While I found “Marty Supreme” to be mostly engaging and full of top class filmmaking, I undeniably realize that this will be another example of mainstream audiences finding difficulty attaching themselves to the exploration, particularly with some choices in the screenplay that tested my patience every inch of the way in a two-and-a-half hour runtime. For starters, so many of these individualized arcs feel underdeveloped and unimportant to the extensive journey, between a lustful foray with Gwyneth Paltrow’s Kay, which shamefully wastes away Paltrow’s six year comeback to cinema, and the surprising lack of table tennis in sporadic gaps to the movie’s consistency, the script indulges in a lot of compelling angles, without finding a comfortable rhythm and momentum between them, and this leads not only to a tediously exhausting second act that at times can feel aimlessly repetitive in a structure that doesn’t progress the narrative with enough urgency to replicate Marty’s bleak outlook, but also spends a majority of its time on too many scenes requiring a bit too much padding to what ultimately becomes of them. Being somebody who loves long engagements to thoroughly fleshed out worlds, I regretfully found myself struggling to remain patient in a film where characters make remarkably dumb decisions to fumble their own ambition, and it left this film and its pacing frequently defined by clunky sequencing and focus imbalance that at times made this feel more erratically sloppy than I’m used to in a Safdie brothers experience. Aside from this, my only other problem with the script pertained to an ending, which conveniently wants the audience to have its cake and eat it too, with regards to Marty’s journey to redemption. While I commend the movie for responsibly making him anything but perfect, I do think the exploration goes a bit overboard, with regards to fleshing him out to the point of detestability, an aspect that wouldn’t be bad, if not for an ending resolution that feels hollow with the kind of artificiality that shifts our protagonist’s mentality with the single laziest excuse for transformation that has ever been put to cinema.

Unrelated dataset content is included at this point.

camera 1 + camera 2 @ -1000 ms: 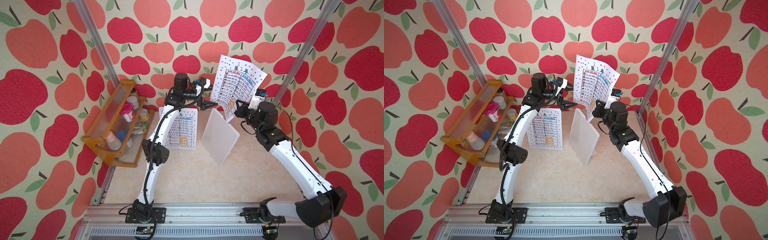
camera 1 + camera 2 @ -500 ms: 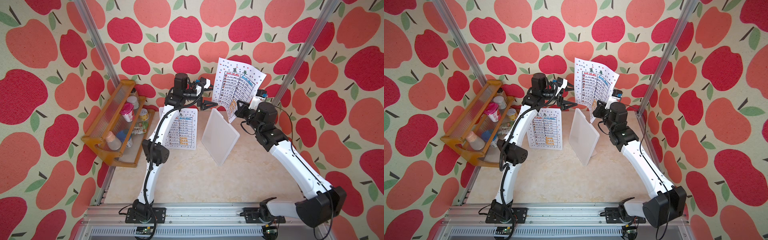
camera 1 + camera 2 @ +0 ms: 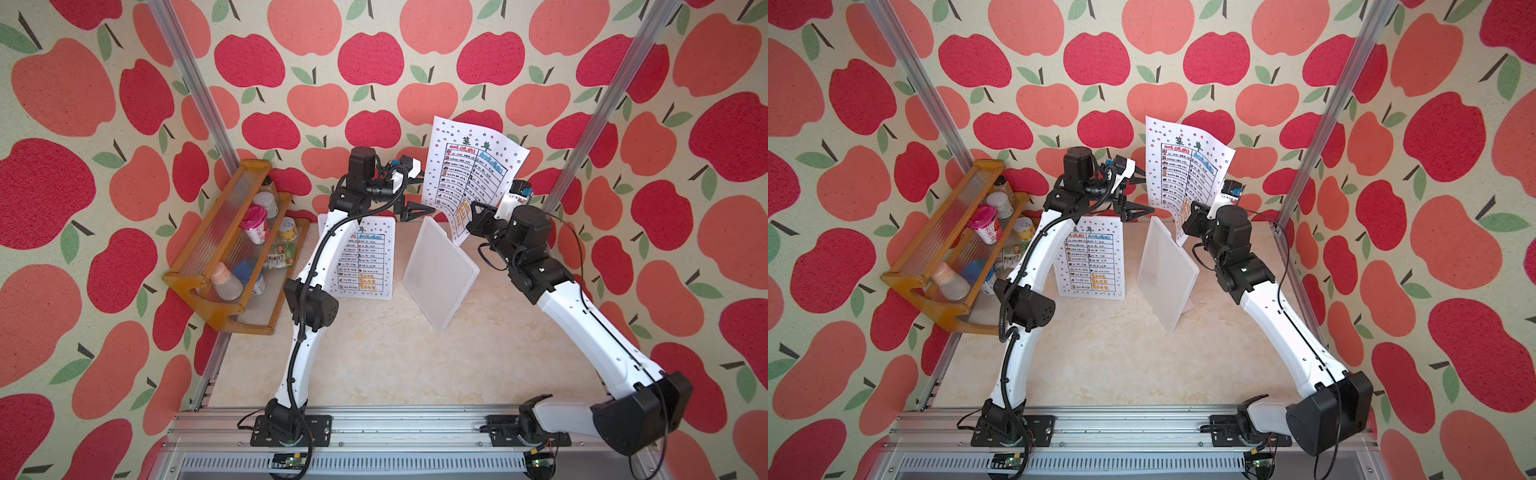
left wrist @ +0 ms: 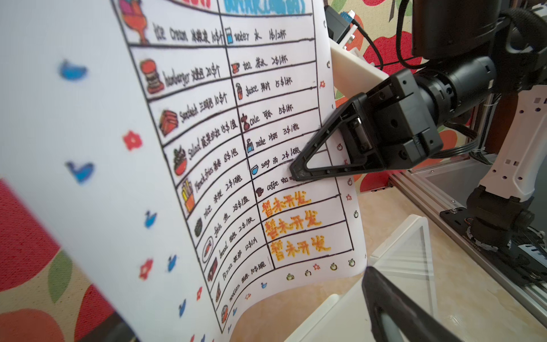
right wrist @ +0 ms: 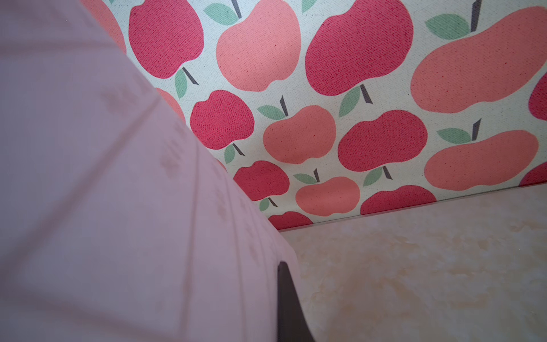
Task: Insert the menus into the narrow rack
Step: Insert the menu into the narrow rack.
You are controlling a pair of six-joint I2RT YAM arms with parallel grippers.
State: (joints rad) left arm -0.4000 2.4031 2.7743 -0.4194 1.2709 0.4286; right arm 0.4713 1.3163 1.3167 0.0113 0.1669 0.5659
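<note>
One of the menus [image 3: 469, 174] [image 3: 1183, 166] stands upright in the air, my right gripper [image 3: 471, 208] [image 3: 1190, 208] shut on its right edge. In the left wrist view this menu [image 4: 207, 148] curls just above the white narrow rack [image 4: 408, 251]. The right wrist view shows only its blurred back [image 5: 118, 177] and one dark finger [image 5: 285, 296]. The rack [image 3: 440, 274] [image 3: 1167, 270] stands mid-table. My left gripper [image 3: 415, 193] [image 3: 1140, 193] is open beside the sheet's left edge, apart from it. The second menu [image 3: 365, 262] [image 3: 1092, 262] lies flat under the left arm.
A wooden shelf [image 3: 199, 274] [image 3: 917, 278] with bottles and cans leans at the left wall. Aluminium posts [image 3: 598, 124] rise at both back corners. The apple-print back wall [image 5: 355, 88] is close behind the held sheet. A metal rail [image 3: 395, 428] runs along the front.
The held menu's top has swung a little to the left. Both arms are almost still, the left jaws open and the right jaws shut throughout.
</note>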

I’m not disagreeing that this event wouldn’t shift his priorities, I just find it difficult to believe that a man like Marty would or could ever live for someone else, and it left the ending falling a little flat in Marty’s grandest of triumphs.

OVERALL
“Marty Supreme” is a relentlessly energetic and sprawling opus that explores the cost of greatness through exhilarating chaos made intoxicating from Josh Safdie’s hyperkinetic brand of filmmaking. Anchored by a career-defining performance from Timothee Chalamet, as well as A24’s single biggest budget to date, transforming the canvas into 1950’s New York, the film’s highest of highs easily trump its lowest of low’s, in turn crafting the rare unpredictable biopic that blazes its own unapologetic trail to inspire the dreamers that keep the world spinning

My Grade: 8.7 or A-

One thought on “Marty Supreme

  1. I just watched this today. I felt the same way you did about the direction, about Josh’s solo journey, about the use of the 80s music.. it wasn’t until I read your review that I realized that there were under developed arcs for Kay and other characters. I agree with you there. Especially since it was such a long movie. I think Timothy should get an Oscar for learning that table tennis though. He was amazing.